**TRY IT**. For the records below, give the number of lines that include the string "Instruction". Nothing else belongs in the answer.
*** DATASET ***
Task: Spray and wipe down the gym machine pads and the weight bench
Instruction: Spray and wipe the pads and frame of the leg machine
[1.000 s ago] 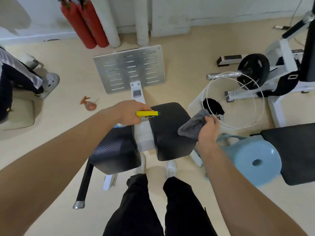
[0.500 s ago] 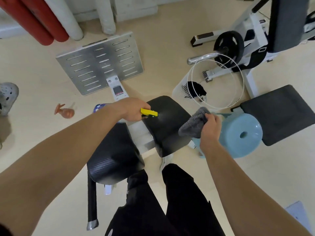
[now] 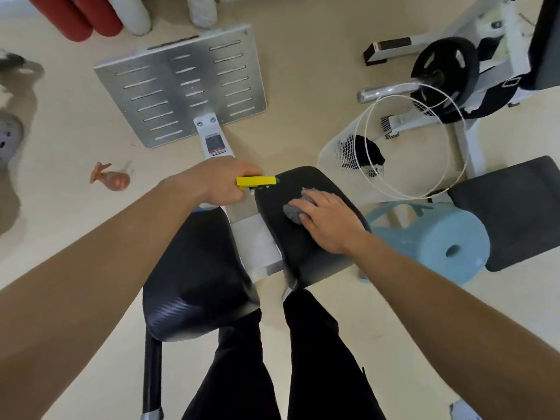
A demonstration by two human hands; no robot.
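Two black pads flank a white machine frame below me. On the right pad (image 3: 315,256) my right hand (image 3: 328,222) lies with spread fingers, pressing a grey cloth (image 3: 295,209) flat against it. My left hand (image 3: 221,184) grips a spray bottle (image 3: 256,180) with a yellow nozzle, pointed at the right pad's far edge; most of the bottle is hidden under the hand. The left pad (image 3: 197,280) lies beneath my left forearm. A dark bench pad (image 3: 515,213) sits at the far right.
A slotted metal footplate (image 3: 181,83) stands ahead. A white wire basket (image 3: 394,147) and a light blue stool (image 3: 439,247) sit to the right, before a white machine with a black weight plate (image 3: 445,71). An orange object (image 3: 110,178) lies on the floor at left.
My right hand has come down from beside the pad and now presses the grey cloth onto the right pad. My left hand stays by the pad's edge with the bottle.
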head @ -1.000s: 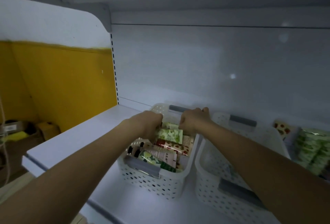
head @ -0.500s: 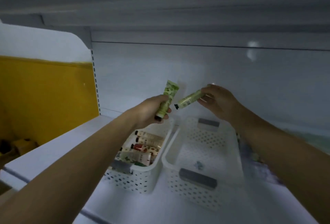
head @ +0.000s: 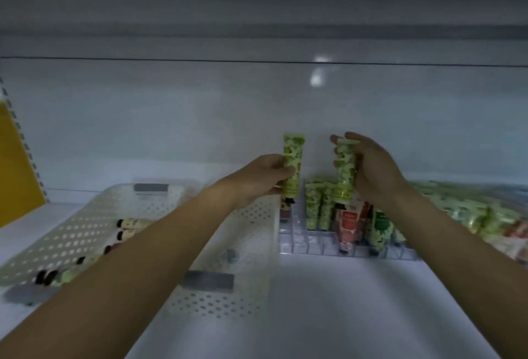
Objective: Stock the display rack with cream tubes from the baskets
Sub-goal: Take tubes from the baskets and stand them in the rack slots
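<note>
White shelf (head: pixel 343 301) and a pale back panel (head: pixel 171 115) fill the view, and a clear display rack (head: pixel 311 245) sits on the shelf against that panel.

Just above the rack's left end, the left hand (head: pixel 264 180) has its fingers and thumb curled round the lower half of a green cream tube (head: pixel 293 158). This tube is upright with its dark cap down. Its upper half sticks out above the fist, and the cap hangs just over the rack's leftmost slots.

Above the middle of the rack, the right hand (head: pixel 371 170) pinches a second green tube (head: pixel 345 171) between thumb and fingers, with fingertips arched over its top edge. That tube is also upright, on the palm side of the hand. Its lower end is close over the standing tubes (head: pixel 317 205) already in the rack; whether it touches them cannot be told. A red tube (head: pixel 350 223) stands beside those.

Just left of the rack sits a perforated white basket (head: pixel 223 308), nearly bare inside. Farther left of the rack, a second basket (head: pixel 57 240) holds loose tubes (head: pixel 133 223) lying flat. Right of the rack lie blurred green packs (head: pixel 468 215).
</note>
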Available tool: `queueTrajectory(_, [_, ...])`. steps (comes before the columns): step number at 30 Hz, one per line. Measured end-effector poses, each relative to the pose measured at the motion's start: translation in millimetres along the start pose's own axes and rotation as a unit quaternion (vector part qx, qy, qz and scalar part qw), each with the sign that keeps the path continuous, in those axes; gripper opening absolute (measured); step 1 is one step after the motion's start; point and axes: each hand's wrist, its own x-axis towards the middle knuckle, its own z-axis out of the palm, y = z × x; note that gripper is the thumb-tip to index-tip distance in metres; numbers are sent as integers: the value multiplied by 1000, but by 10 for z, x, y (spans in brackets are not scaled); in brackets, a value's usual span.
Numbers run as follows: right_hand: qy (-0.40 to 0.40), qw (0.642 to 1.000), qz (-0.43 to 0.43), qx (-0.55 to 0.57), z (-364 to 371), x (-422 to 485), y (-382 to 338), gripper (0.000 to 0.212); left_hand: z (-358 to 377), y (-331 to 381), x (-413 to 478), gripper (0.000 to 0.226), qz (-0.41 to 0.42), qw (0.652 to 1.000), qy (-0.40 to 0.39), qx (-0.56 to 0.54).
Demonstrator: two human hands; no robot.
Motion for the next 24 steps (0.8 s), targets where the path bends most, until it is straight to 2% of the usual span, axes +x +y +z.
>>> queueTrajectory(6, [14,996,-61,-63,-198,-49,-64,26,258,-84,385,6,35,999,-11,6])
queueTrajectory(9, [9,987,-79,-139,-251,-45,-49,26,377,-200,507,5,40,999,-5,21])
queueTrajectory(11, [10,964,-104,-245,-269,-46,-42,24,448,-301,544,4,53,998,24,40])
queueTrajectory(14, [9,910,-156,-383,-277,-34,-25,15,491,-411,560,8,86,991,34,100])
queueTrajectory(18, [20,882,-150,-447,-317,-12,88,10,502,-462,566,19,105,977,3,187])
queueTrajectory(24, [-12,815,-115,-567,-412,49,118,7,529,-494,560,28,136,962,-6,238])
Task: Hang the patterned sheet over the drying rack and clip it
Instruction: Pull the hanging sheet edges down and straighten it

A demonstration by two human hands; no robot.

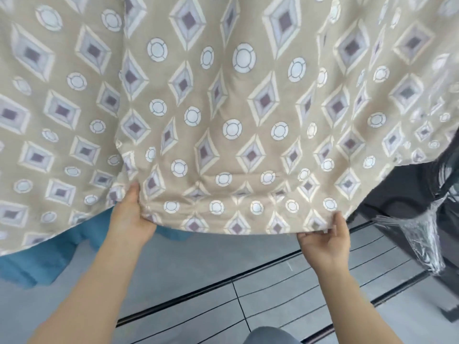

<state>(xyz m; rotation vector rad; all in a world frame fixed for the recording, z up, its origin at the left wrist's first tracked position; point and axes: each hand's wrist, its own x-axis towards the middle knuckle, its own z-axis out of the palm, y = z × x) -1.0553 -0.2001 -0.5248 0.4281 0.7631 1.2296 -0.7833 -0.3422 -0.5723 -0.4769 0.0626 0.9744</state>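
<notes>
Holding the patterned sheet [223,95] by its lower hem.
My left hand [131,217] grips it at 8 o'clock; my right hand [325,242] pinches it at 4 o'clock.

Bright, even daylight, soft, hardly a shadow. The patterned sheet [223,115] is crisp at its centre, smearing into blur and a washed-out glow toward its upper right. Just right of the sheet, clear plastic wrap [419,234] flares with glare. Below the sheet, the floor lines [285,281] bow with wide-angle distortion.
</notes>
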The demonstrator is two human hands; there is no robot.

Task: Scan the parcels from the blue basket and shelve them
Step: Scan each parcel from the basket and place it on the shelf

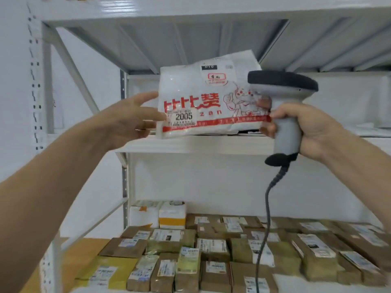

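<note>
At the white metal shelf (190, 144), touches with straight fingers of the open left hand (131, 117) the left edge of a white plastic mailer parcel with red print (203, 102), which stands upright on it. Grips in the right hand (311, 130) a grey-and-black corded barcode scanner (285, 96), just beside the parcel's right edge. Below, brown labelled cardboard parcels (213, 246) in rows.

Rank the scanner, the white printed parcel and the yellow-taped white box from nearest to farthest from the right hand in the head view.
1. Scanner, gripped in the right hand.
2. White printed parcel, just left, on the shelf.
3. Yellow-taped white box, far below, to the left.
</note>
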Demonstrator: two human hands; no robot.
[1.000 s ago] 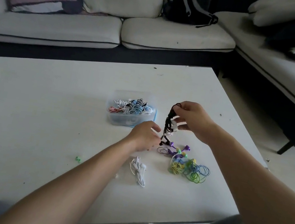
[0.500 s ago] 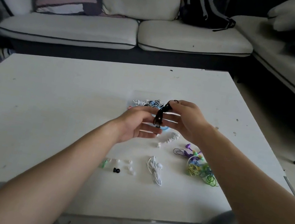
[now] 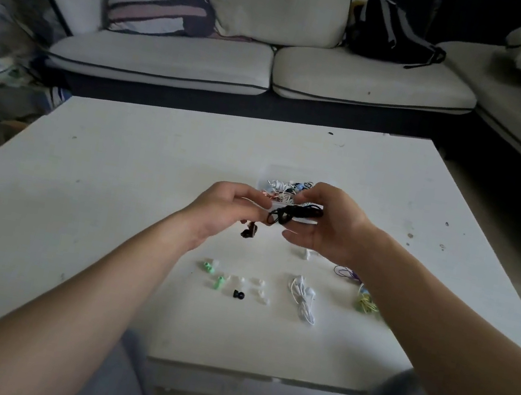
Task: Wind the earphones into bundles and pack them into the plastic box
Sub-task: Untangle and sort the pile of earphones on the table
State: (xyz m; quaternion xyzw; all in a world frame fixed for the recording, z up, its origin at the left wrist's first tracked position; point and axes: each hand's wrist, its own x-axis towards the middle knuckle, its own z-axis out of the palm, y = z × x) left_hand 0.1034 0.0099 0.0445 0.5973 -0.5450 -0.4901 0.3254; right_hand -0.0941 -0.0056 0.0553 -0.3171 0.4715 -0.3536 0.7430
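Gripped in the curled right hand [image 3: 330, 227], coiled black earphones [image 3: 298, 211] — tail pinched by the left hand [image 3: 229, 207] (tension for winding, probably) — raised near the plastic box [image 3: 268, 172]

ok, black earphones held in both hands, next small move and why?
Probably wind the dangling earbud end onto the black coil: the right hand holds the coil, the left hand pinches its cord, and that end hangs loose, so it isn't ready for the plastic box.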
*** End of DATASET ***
**EXERCISE RESPONSE**. 2